--- WORK REQUIRED ---
Copy nothing but the lines below running from the line containing "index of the" through the line containing "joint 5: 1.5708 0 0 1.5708", both end lines included.

--- RECORDS ---
*** Begin section ***

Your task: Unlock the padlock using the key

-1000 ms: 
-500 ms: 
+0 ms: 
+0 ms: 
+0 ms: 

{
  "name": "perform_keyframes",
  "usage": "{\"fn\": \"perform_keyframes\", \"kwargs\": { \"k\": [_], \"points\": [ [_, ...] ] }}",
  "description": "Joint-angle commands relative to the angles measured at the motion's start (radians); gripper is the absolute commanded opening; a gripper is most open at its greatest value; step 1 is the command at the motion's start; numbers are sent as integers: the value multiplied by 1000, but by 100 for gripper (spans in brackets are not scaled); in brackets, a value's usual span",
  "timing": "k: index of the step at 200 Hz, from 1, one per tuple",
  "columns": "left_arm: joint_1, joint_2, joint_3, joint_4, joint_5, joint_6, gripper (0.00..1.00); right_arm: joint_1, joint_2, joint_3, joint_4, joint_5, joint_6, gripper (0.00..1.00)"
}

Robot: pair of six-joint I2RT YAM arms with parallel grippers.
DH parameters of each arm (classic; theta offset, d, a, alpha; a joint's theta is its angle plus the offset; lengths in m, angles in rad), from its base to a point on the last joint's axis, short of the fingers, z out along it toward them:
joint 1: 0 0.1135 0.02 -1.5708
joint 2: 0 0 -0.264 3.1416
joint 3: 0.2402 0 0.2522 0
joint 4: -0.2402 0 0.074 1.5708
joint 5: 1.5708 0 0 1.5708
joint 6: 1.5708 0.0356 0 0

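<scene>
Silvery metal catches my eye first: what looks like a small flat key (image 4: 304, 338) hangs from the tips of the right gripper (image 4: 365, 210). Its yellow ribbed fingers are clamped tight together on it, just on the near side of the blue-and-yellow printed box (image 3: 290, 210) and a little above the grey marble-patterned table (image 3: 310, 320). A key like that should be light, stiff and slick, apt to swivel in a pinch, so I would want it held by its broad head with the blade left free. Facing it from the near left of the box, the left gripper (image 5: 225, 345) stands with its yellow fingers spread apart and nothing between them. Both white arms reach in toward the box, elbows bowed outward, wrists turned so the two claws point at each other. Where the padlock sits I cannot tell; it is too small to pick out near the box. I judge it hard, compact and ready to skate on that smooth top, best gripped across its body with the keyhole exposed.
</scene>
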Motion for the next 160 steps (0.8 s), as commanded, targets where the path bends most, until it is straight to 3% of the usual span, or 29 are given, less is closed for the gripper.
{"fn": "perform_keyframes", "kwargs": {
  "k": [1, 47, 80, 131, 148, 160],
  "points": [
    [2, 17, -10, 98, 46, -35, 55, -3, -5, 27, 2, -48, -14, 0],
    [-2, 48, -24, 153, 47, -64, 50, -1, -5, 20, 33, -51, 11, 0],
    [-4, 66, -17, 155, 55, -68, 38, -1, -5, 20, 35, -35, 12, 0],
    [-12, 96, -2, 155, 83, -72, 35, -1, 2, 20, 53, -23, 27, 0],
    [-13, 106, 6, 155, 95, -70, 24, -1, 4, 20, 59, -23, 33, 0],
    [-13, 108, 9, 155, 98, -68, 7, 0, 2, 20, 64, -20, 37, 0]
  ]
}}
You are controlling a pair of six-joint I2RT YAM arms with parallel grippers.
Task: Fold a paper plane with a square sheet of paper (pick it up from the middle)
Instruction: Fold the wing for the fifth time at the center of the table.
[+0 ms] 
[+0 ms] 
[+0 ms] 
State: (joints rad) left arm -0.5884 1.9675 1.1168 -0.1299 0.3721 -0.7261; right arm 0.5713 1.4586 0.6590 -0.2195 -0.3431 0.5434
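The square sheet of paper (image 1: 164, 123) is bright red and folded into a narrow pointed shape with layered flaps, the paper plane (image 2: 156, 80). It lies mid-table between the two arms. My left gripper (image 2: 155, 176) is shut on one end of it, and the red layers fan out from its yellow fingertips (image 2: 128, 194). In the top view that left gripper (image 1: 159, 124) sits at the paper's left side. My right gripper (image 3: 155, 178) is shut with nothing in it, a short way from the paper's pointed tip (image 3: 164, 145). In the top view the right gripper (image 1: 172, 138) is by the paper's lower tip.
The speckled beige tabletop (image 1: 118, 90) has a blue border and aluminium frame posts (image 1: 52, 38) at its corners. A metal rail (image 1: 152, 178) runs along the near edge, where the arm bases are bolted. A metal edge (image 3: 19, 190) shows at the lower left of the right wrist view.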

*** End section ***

--- RESULT OF THIS EXERCISE ---
  "timing": "k: index of the step at 200 Hz, from 1, one per tuple",
  "columns": "left_arm: joint_1, joint_2, joint_3, joint_4, joint_5, joint_6, gripper (0.00..1.00); right_arm: joint_1, joint_2, joint_3, joint_4, joint_5, joint_6, gripper (0.00..1.00)"
}

Robot: pair of six-joint I2RT YAM arms with parallel grippers.
DH parameters of each arm (classic; theta offset, d, a, alpha; a joint's theta is its angle plus the offset; lengths in m, angles in rad), from its base to a point on the last joint's axis, short of the fingers, z out along it toward them:
joint 1: 0 0.1135 0.02 -1.5708
joint 2: 0 0 -0.264 3.1416
joint 3: 0.2402 0 0.2522 0
joint 4: -0.2402 0 0.074 1.5708
joint 5: 1.5708 0 0 1.5708

The requested output is now complete.